▶ [EXERCISE GOAL]
Please return the whole listing. Keep each line exactly the same.

============================================================

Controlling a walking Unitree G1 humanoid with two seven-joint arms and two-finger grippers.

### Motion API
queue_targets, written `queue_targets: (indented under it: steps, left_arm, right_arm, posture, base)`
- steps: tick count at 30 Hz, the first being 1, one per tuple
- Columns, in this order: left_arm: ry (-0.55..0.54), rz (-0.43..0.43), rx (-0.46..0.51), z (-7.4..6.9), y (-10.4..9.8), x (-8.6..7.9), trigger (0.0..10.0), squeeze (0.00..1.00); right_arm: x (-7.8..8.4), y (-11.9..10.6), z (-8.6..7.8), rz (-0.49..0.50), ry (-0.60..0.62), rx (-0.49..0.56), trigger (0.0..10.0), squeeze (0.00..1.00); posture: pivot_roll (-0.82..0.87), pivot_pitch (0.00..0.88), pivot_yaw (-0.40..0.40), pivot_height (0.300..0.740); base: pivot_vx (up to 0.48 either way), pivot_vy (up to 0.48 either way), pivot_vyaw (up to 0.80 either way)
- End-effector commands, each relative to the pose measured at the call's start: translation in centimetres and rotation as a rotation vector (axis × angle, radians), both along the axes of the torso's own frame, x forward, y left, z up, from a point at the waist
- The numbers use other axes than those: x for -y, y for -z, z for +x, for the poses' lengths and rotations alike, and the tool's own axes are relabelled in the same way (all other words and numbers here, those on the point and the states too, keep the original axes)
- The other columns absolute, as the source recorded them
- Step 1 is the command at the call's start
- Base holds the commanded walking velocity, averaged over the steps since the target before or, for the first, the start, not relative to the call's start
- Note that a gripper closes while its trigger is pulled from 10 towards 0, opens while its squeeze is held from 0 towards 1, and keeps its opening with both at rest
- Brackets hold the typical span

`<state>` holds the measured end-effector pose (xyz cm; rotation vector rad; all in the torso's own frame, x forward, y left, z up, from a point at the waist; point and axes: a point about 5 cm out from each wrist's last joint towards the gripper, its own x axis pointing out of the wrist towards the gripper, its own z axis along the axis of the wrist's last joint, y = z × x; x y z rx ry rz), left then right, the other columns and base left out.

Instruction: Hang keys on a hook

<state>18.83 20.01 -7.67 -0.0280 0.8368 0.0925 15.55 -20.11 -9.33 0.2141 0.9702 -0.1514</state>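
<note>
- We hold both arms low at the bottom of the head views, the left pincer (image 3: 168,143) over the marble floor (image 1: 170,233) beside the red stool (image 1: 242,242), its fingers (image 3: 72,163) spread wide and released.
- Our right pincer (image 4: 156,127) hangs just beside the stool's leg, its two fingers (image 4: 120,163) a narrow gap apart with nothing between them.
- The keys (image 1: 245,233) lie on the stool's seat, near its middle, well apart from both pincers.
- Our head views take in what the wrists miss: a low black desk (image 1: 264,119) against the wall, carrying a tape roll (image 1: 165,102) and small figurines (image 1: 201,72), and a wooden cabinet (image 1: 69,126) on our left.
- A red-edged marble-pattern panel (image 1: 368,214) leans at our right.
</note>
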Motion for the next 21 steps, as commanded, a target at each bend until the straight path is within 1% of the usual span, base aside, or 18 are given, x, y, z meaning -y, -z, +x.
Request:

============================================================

▶ [ANSWER SECTION]
Controlling a walking Unitree G1 humanoid with two seven-joint arms and two-finger grippers.

### Motion API
queue_targets, written `queue_targets: (indented under it: steps, left_arm, right_arm, posture, base)`
- steps: tick count at 30 Hz, the first being 1, one per tuple
- Columns, in this order: left_arm: ry (-0.55..0.54), rz (-0.43..0.43), rx (-0.46..0.51), z (-7.4..6.9), y (-10.4..9.8), x (-8.6..7.9), trigger (0.0..10.0), squeeze (0.00..1.00); right_arm: x (-7.8..8.4), y (-11.9..10.6), z (-8.6..7.8), rz (-0.49..0.50), ry (-0.60..0.62), rx (-0.49..0.56), trigger (0.0..10.0), squeeze (0.00..1.00); posture: pivot_roll (-0.82..0.87), pivot_pitch (0.00..0.88), pivot_yaw (-0.40..0.40), pivot_height (0.300..0.740); base: pivot_vx (up to 0.48 either way), pivot_vy (up to 0.48 either way), pivot_vyaw (up to 0.80 either way)
- End-effector commands, each relative to the pose measured at the call's start: translation in centimetres and rotation as a rotation vector (axis × angle, radians), both along the axes of the torso's own frame, x forward, y left, z up, from a point at the waist
- The numbers use other axes than those: x for -y, y for -z, z for +x, for the poses' lengths and rotations alike, and the tool's own axes are relabelled in the same way (all other words and numbers here, those on the point and the states too, keep the original axes)
- The other columns absolute, as the source recorded them
- Step 1 is the command at the call's start
- Base holds the commanded walking velocity, averaged over the steps since the target before or, for the first, the start, not relative to the call's start
- Note that a gripper closes while its trigger is pulled from 10 towards 0, opens while its squeeze is held from 0 towards 1, and keeps its opening with both at rest
- Brackets hold the typical span

`<state>` holds the measured end-effector pose (xyz cm; rotation vector rad; all in the torso's own frame, x forward, y left, z up, from a point at the waist; point and axes: a point about 5 cm out from each wrist's last joint towards the gripper, its own x axis pointing out of the wrist towards the gripper, its own z axis along the axis of the wrist's last joint, y = z × x; x y z rx ry rz), left then right, the other columns and base left out.

Instruction: Hang keys on a hook

<state>18.83 20.01 -7.67 -0.0280 0.8368 0.0925 15.55 -20.11 -9.33 0.2141 0.9702 -0.1514</state>
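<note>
- We hold both arms low at the bottom of the head views, the left pincer (image 3: 168,143) over the marble floor (image 1: 170,233) beside the red stool (image 1: 242,242), its fingers (image 3: 72,163) spread wide and released.
- Our right pincer (image 4: 156,127) hangs just beside the stool's leg, its two fingers (image 4: 120,163) a narrow gap apart with nothing between them.
- The keys (image 1: 245,233) lie on the stool's seat, near its middle, well apart from both pincers.
- Our head views take in what the wrists miss: a low black desk (image 1: 264,119) against the wall, carrying a tape roll (image 1: 165,102) and small figurines (image 1: 201,72), and a wooden cabinet (image 1: 69,126) on our left.
- A red-edged marble-pattern panel (image 1: 368,214) leans at our right.
</note>
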Motion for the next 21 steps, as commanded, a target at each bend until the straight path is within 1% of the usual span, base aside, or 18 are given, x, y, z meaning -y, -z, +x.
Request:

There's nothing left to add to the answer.